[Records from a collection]
============================================================
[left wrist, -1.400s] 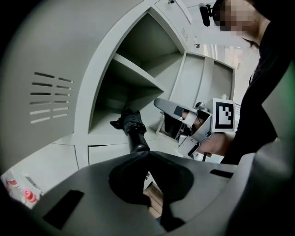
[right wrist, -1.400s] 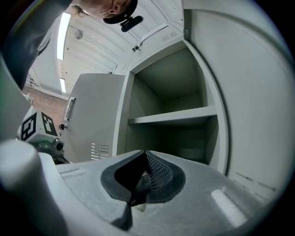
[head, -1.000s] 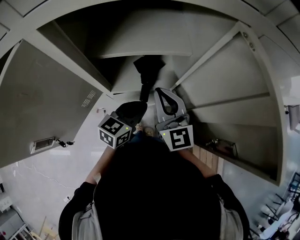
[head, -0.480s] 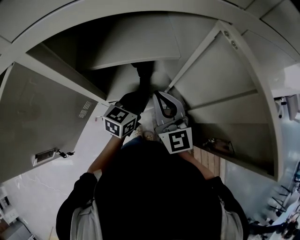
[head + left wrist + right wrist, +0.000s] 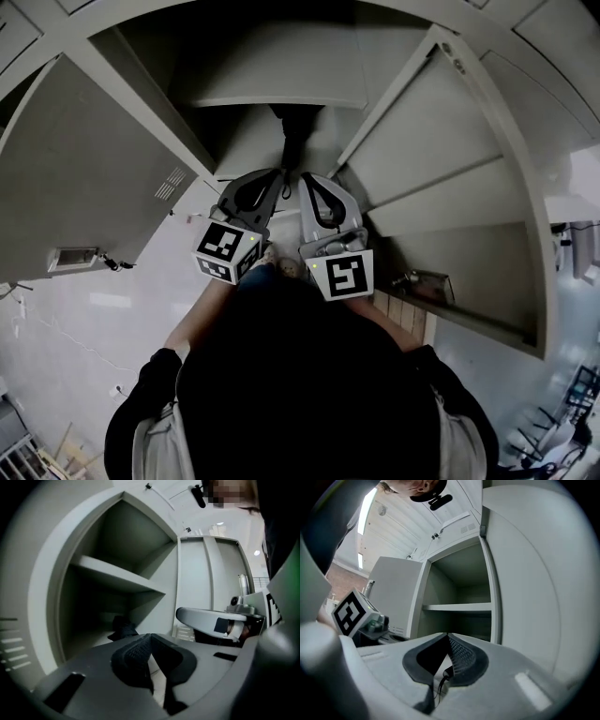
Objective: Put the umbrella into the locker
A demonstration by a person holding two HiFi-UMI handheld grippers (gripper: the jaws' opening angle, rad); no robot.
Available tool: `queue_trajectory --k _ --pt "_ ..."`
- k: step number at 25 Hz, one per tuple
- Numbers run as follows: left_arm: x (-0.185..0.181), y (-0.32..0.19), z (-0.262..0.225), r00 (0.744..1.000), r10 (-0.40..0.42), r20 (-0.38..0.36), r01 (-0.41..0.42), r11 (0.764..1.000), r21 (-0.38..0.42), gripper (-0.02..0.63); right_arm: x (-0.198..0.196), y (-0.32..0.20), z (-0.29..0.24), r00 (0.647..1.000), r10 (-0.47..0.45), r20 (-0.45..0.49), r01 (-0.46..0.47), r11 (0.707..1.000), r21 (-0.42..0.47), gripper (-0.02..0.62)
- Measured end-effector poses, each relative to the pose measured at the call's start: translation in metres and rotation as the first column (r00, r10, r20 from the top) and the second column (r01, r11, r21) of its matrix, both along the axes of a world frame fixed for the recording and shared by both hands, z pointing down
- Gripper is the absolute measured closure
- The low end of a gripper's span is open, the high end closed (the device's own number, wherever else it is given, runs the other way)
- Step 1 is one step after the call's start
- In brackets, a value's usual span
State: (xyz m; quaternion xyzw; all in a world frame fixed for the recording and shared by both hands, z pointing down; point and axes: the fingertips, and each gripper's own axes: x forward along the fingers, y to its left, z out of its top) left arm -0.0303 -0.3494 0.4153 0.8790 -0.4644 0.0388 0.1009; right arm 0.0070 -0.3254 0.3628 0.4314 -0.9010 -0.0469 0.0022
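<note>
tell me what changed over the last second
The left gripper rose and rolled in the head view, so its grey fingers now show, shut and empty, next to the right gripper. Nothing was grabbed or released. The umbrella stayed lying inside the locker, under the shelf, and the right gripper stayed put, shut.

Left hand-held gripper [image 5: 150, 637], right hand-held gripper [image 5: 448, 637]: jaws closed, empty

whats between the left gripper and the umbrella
Nothing: only a bare stretch of locker floor separates the left gripper from the umbrella, as the left gripper view shows.
</note>
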Motion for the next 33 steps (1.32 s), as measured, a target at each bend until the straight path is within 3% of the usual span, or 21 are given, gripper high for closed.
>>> queue_trajectory --k 5,10,23,33 --pt "-0.019 0.03 -0.025 0.985 -0.165 0.045 0.157 0.978 0.136 0.6 0.002 0.009 0.006 1.0 0.0 0.006 0.0 1.0 -0.015 0.594" --pt "-0.028 0.044 -0.032 0.972 -0.229 0.044 0.219 0.961 0.169 0.6 -0.001 0.015 0.009 1.0 -0.016 0.008 0.016 0.999 -0.033 0.594" --pt "-0.033 0.034 -0.036 0.992 -0.114 0.053 0.103 0.978 0.182 0.6 0.001 0.007 0.007 0.993 0.117 0.008 -0.116 0.993 -0.022 0.594" --pt "-0.026 0.039 -0.036 0.998 -0.035 0.042 0.027 0.984 0.176 0.6 -0.004 0.013 0.004 0.988 0.155 0.015 -0.155 0.988 -0.015 0.594"
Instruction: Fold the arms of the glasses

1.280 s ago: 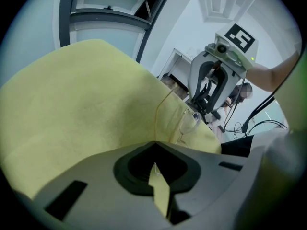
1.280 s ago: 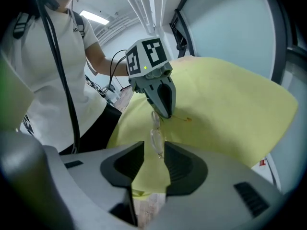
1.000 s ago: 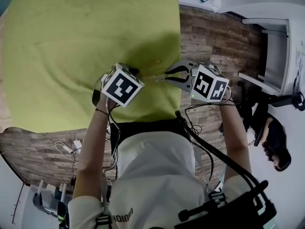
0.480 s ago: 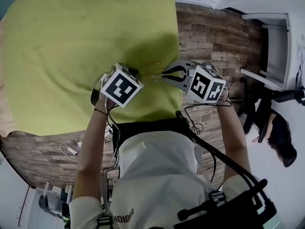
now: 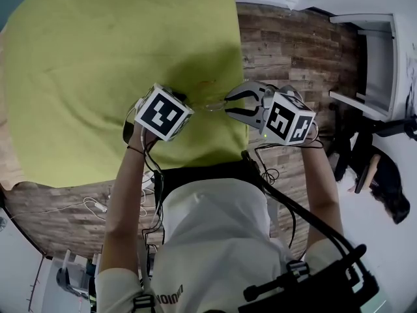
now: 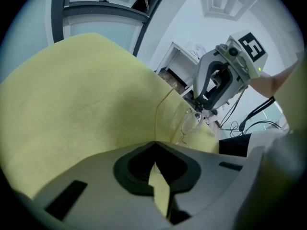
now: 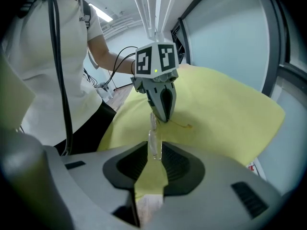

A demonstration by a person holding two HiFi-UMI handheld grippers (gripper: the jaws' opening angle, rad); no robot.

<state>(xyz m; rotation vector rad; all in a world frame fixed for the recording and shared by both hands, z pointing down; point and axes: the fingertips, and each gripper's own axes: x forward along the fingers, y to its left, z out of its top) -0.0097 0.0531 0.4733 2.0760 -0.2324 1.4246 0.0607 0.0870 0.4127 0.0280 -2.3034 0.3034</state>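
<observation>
Thin clear glasses (image 5: 212,104) hang just above the yellow-green tablecloth (image 5: 98,64), between my two grippers. My left gripper (image 5: 183,101) is shut on one end of the glasses; the right gripper view shows its tips (image 7: 163,116) pinching the frame. In the left gripper view a lens (image 6: 186,120) and one thin arm (image 6: 158,110) show beyond the shut left gripper (image 6: 154,150). My right gripper (image 5: 233,103) faces it, and its jaws are opening. The other clear end (image 7: 154,146) stands between those jaws, with the pads of the right gripper (image 7: 155,152) not pressing on it.
The table's right edge (image 5: 238,77) runs close by the right gripper, with wooden floor (image 5: 293,51) beyond. White furniture (image 5: 371,57) stands at the far right. Cables (image 5: 98,204) lie on the floor by the person's legs.
The right gripper's jaws narrowed on the glasses' end, then spread apart again. Both hands stayed almost where they were, and the left gripper kept its hold.
</observation>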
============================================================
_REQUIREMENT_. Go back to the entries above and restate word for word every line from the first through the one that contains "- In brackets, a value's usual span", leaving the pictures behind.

_SOLUTION TO THE PROBLEM_.
[left wrist, -1.400s] 
[right wrist, -1.400s] 
[head, -1.000s] 
[head, -0.480s] 
[head + left wrist + right wrist, +0.000s] 
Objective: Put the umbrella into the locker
A demonstration by a person holding two HiFi-UMI handheld grippers (gripper: the jaws' opening angle, rad); no robot.
Available tool: `queue_trajectory --k _ --pt "_ ..."`
- k: step number at 25 Hz, one per tuple
- Numbers run as follows: left_arm: x (-0.185..0.181), y (-0.32..0.19), z (-0.262..0.225), r00 (0.744..1.000), r10 (-0.40..0.42), r20 (-0.38..0.36), r01 (-0.41..0.42), r11 (0.764..1.000), r21 (-0.38..0.42), gripper (-0.02..0.63); right_arm: x (-0.198..0.196), y (-0.32..0.20), z (-0.29..0.24), r00 (0.647..1.000), r10 (-0.47..0.45), r20 (-0.45..0.49), r01 (-0.46..0.47), r11 (0.707..1.000), r21 (-0.42..0.47), gripper (-0.02..0.62)
- Measured end-effector poses, each relative to the pose measured at the call's start: translation in metres and rotation as the first column (r00, r10, r20 from the top) and the second column (r01, r11, r21) of its matrix, both along the axes of a world frame fixed for the recording and shared by both hands, z pointing down
- Gripper is the absolute measured closure
- The low end of a gripper's span is open, the high end closed (the device's own number, wherever else it is given, runs the other way)
- Step 1 is one step after the call's start
- In brackets, a value's usual span

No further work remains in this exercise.